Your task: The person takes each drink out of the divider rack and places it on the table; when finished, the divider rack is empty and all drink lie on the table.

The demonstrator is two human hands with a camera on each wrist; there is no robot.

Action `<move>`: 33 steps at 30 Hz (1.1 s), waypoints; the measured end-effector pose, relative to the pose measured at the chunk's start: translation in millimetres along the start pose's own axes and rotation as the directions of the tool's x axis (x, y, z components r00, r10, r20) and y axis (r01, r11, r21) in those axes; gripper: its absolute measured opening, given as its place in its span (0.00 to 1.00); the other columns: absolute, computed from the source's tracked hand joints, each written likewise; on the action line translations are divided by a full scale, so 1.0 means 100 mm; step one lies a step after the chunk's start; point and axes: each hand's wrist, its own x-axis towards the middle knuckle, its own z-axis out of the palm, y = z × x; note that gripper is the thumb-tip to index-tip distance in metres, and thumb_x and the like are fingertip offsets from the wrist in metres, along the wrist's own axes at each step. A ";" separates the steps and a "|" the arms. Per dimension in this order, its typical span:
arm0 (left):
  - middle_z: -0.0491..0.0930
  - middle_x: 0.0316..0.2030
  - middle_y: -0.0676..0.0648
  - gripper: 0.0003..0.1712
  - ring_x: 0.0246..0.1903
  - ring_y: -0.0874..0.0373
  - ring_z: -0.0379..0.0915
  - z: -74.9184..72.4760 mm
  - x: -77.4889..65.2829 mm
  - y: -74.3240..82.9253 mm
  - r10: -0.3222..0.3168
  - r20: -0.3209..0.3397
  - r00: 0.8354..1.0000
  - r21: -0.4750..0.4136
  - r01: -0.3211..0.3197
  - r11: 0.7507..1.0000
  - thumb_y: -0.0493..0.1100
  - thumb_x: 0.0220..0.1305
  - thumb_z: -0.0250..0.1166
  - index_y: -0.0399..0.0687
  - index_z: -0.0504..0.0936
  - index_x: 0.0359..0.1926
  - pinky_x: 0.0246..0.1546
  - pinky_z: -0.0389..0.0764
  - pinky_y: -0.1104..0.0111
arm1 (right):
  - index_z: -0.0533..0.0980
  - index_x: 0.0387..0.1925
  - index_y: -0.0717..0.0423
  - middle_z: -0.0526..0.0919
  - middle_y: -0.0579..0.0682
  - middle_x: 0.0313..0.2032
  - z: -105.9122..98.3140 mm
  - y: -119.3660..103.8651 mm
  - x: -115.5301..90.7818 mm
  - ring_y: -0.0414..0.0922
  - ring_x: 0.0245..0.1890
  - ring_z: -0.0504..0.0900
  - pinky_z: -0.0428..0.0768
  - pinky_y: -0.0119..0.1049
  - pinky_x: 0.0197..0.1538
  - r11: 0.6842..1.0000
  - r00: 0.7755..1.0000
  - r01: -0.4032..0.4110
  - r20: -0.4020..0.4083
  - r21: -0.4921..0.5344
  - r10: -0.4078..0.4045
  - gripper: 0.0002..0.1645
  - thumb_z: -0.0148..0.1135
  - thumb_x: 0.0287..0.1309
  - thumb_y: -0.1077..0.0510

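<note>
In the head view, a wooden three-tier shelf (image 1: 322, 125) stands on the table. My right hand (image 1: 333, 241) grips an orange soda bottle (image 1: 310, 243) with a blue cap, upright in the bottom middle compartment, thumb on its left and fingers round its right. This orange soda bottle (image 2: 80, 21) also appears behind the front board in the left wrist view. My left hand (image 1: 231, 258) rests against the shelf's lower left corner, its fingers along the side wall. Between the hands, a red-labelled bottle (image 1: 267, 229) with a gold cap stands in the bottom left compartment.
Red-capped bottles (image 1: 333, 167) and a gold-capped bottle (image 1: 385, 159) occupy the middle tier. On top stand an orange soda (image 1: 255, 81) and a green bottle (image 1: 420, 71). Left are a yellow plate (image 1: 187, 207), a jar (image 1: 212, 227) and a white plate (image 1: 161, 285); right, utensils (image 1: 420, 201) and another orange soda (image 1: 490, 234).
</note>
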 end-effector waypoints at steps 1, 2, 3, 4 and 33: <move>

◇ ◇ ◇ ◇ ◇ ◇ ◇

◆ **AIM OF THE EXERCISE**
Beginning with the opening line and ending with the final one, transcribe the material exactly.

◆ **WRITTEN SOLUTION**
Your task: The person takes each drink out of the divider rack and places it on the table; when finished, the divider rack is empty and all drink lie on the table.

The demonstrator is two human hands with a camera on each wrist; there is no robot.

Action `<move>`: 33 steps at 30 Hz (1.1 s), waypoints; the measured end-effector pose, relative to the pose measured at the chunk's start: translation in millimetres along the start pose's own axes and rotation as the directions of the tool's x axis (x, y, z components r00, r10, r20) and y axis (r01, r11, r21) in those axes; gripper: its absolute measured opening, given as its place in its span (0.00 to 1.00); the other columns: absolute, computed from the source's tracked hand joints, each written likewise; on the action line translations are divided by a full scale, so 1.0 means 100 mm; step one lies a step after the chunk's start; point and axes: each hand's wrist, its own x-axis towards the middle knuckle, its own z-axis out of the palm, y = z × x; note that gripper is the thumb-tip to index-tip distance in metres, and thumb_x and the like are fingertip offsets from the wrist in metres, along the wrist's own axes at each step. A ";" separates the steps and a "|" the arms. Per dimension in this order, its typical span:
arm0 (left):
  - middle_z: -0.0491..0.0930
  - middle_x: 0.0316..0.2030
  - middle_y: -0.0676..0.0648
  - gripper: 0.0003..0.1712
  - ring_x: 0.0246..0.1903
  - ring_y: -0.0874..0.0373
  - ring_z: -0.0379..0.0915
  - z: -74.9184..72.4760 mm
  - x: -77.4889..65.2829 mm
  - y: -74.3240..82.9253 mm
  - r10: -0.3222..0.3168
  - r20: -0.3209..0.3397
  - r00: 0.8354..1.0000
  - r21: -0.4750..0.4136
  - r01: -0.3211..0.3197
  - r11: 0.7507..1.0000
  - thumb_y: -0.0493..0.1100
  - thumb_x: 0.0220..0.1305
  - thumb_z: -0.0250..0.1166
  - index_y: -0.0399..0.0687
  - index_z: -0.0504..0.0936
  - index_x: 0.0359..0.1926
  - pinky_x: 0.0246..0.1546
  - pinky_z: -0.0389..0.0764
  - pinky_y: -0.1104..0.0111
arm1 (right):
  - index_z: -0.0533..0.0980
  - index_x: 0.0387..0.1925
  - index_y: -0.0717..0.0423
  - middle_z: -0.0526..0.0919
  - middle_y: -0.0579..0.0682
  - middle_x: 0.0313..0.2032
  - z: -105.9122..98.3140 mm
  - y: -119.3660..103.8651 mm
  - x: -115.5301..90.7818 mm
  - ring_y: -0.0414..0.0922
  - ring_x: 0.0245..0.1890
  - ring_z: -0.0504..0.0900
  - pinky_z: -0.0428..0.0768
  - pinky_y: -0.0119..0.1049
  - pinky_x: 0.0197..0.1538
  - r11: 0.6842..1.0000
  - r00: 0.7755..1.0000
  - r01: -0.4032..0.4110
  - r20: -0.4020..0.4083
  - r21: -0.4921..0.5344
  - r10: -0.4078..0.4045
  - gripper: 0.0002..0.1645
  - thumb_z: -0.0148..0.1135
  - thumb_x: 0.0287..0.1309
  - thumb_y: -0.1077..0.0510

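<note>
In the head view, a wooden three-tier shelf (image 1: 322, 125) stands on the table. My right hand (image 1: 333, 241) grips an orange soda bottle (image 1: 310, 243) with a blue cap, upright in the bottom middle compartment, thumb on its left and fingers round its right. This orange soda bottle (image 2: 80, 21) also appears behind the front board in the left wrist view. My left hand (image 1: 231, 258) rests against the shelf's lower left corner, its fingers along the side wall. Between the hands, a red-labelled bottle (image 1: 267, 229) with a gold cap stands in the bottom left compartment.
Red-capped bottles (image 1: 333, 167) and a gold-capped bottle (image 1: 385, 159) occupy the middle tier. On top stand an orange soda (image 1: 255, 81) and a green bottle (image 1: 420, 71). Left are a yellow plate (image 1: 187, 207), a jar (image 1: 212, 227) and a white plate (image 1: 161, 285); right, utensils (image 1: 420, 201) and another orange soda (image 1: 490, 234).
</note>
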 end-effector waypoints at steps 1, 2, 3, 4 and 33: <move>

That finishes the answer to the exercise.